После концерта бойцы подходили к Шульженко и просили ее: «Передайте там, в тылу, что мы будем стоять насмерть, а Ленинград не сдадим». И слова их звучали, как клятва, какими бы пафосными они ни показались сегодня.
Сколько было этих встреч, в блиндажах, в лесу, в палатах госпиталей, в корабельных кубриках, на аэродромах, где случалось, как писал поэт М. Дудин, участник обороны Ленинграда:
На виду у заоблачной смертиИ в готовности номер одинВсе пилоты сидят на концерте,Не покинув привычных кабин.
Встречи проходили и в тылу, который тоже стал фронтом. Концертные площадки ничем не напоминали довоенные: дворы, цеха и подвалы оборонных заводов или (бывало и такое!) огромная остывшая печь для обжига кирпича, вместившая на время и зрителей, и артистов.

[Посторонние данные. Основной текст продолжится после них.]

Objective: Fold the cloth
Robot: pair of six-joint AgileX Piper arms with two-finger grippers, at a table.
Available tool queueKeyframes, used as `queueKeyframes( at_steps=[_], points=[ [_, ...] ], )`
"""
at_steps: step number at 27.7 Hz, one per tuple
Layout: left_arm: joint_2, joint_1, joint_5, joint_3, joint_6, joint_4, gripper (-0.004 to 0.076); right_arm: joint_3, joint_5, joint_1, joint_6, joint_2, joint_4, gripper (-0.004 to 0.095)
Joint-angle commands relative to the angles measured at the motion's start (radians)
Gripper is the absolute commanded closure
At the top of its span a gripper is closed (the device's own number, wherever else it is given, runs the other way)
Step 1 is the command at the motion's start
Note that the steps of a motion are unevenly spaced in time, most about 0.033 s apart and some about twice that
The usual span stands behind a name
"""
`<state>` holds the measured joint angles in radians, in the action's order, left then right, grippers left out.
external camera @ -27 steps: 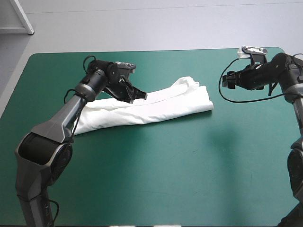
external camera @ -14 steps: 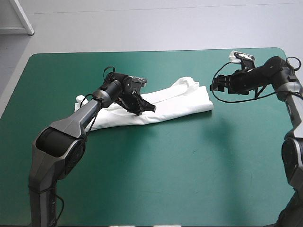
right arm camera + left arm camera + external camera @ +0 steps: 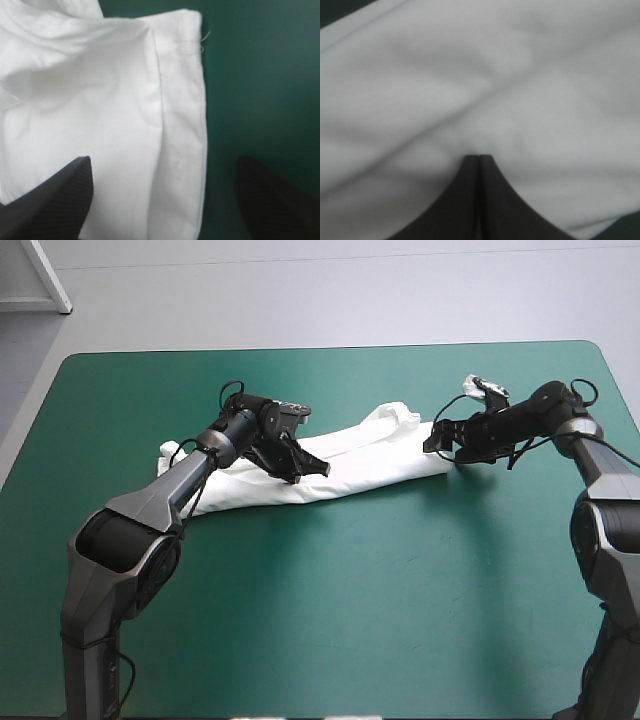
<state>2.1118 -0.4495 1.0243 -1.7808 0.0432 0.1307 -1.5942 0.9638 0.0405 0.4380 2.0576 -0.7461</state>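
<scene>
At centre frame, left jaws pinched the long white folded T-shirt (image 3: 370,465), probably anchoring it; right jaws stood wide astride its right end.

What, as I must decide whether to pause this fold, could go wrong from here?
1. The open right gripper straddles the end hem of the white short-sleeved T-shirt, partly over stacked layers and partly over the teal-green table cover. Shutting there may catch only some of the layers.
2. The left gripper is shut on the T-shirt mid-length, so lifting could bunch the long strip rather than fold it cleanly.
</scene>
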Motion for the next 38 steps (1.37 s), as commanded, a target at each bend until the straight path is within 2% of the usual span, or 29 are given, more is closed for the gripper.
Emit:
queueKeyframes(
  at_steps=[1, 3, 6, 14, 22, 28, 32, 38],
  points=[
    [-0.032, -0.012, -0.013, -0.016, 0.014, 0.025, 0.0732, -0.023, -0.003, -0.039, 0.017, -0.027, -0.047, 0.0172],
    [-0.032, -0.012, -0.013, -0.016, 0.014, 0.025, 0.0732, -0.023, -0.011, -0.062, 0.017, -0.011, -0.044, 0.0194],
    [-0.032, -0.012, -0.013, -0.016, 0.014, 0.023, 0.0732, -0.023, -0.028, -0.092, 0.017, -0.004, -0.041, 0.0314],
    [-0.032, -0.012, -0.014, -0.016, 0.016, 0.014, 0.0732, -0.032, -0.061, -0.12, 0.052, -0.007, -0.045, 0.0929],
    [-0.032, -0.012, -0.018, -0.016, 0.016, 0.014, 0.0732, -0.105, -0.023, -0.12, 0.052, -0.097, -0.076, 0.0926],
    [-0.032, -0.012, -0.016, -0.016, 0.016, 0.048, 0.0732, -0.23, 0.07, -0.131, 0.052, -0.158, -0.19, 0.0926],
    [-0.032, -0.012, -0.016, -0.016, 0.007, 0.105, 0.0732, -0.353, 0.115, -0.183, 0.013, -0.162, -0.204, 0.0926],
    [-0.032, -0.012, -0.018, -0.016, 0.005, 0.108, 0.0732, -0.493, 0.118, -0.27, -0.04, -0.162, -0.186, 0.0926]
  ],
)
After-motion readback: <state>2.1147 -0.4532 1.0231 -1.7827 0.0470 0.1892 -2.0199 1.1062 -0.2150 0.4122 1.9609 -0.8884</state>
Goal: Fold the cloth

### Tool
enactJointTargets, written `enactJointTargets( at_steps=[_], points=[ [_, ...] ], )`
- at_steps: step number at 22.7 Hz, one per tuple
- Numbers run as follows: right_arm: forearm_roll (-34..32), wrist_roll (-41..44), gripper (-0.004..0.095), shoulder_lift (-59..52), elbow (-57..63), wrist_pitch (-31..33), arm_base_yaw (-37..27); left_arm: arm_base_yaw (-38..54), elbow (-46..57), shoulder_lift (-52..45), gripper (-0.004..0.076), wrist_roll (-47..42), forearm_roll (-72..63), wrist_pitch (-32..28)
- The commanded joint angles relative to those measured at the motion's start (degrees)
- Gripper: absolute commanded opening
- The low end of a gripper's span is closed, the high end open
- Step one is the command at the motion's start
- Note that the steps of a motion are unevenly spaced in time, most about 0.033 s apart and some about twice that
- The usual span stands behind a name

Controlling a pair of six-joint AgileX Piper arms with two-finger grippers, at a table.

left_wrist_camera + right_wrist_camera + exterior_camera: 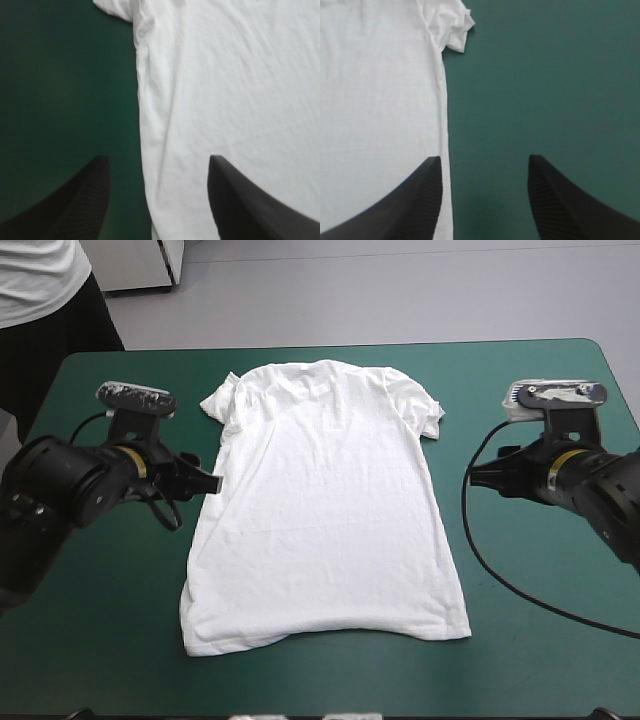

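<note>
The T-shirt [325, 510] lies flat, not yet folded; the left claw [157, 165] and right claw [485, 162] stand open and empty at its sides.

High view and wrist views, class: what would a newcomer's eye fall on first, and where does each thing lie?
The white T-shirt strikes first: it lies spread flat in the middle of the teal-green cover, sleeves toward the far edge. Next come the two black claws, both open: the left claw straddles the shirt's left side edge, and the right claw stands at its right side edge.
</note>
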Motion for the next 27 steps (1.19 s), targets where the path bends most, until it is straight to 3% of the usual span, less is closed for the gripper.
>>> enactJointTargets(
  at_steps=[1,4,7,12,16,21,27],
  points=[
    [-1.24,-2.89,0.0486,-0.35,-2.78,-1.86,-2.95,5.27,-8.09,4.77,0.0422,2.83,-2.92,-2.1],
    [-1.07,-4.04,0.0486,1.95,-2.92,-2.38,-2.94,14.95,-15.13,11.69,0.0422,10.9,-13.43,-1.95],
    [0.13,-4.17,0.0486,5.84,-2.96,-3.18,-2.94,18.53,-19.06,19.19,0.0422,13.44,-15.0,0.65],
    [1.07,-4.86,0.0485,11.97,-4.85,-2.83,-3.22,18.87,-19.67,29.25,0.0422,14.22,-14.88,0.81],
    [5.58,-7.26,0.0458,16.29,-10.04,-2.95,-8.49,19.07,-19.67,34.79,0.0422,14.44,-15.42,-1.23],
    [11.11,-11.29,0.0454,18.6,-13.16,-3.2,-13.42,19.07,-19.67,38.67,0.0422,15.71,-16.48,-2.86],
    [11.59,-13.27,0.0454,19.54,-13.16,-3.5,-15.32,19.16,-19.75,42.84,0.0422,16.32,-17.37,-4.04]
  ],
)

На город надвинулся голод. Давно не хватало топлива. Погас свет, перестал действовать водопровод. Несколько музыкантов оркестра скончались от дистрофии.
Умер ее отец – Иван Иванович, который еще до войны привез с собой чемодан духов и одеколона – остатки от его магазина «Аромат», что он открыл в период нэпа и едва почувствовал, как период идет к концу, прикрыл свою торговлю и тем избежал жестокой кампании по разоблачению частников.
– Теперь парфюм исчезнет, – сказал он, когда началась война, – а в городе всегда найдутся любители изысканного аромата – нам копейка на пропитание.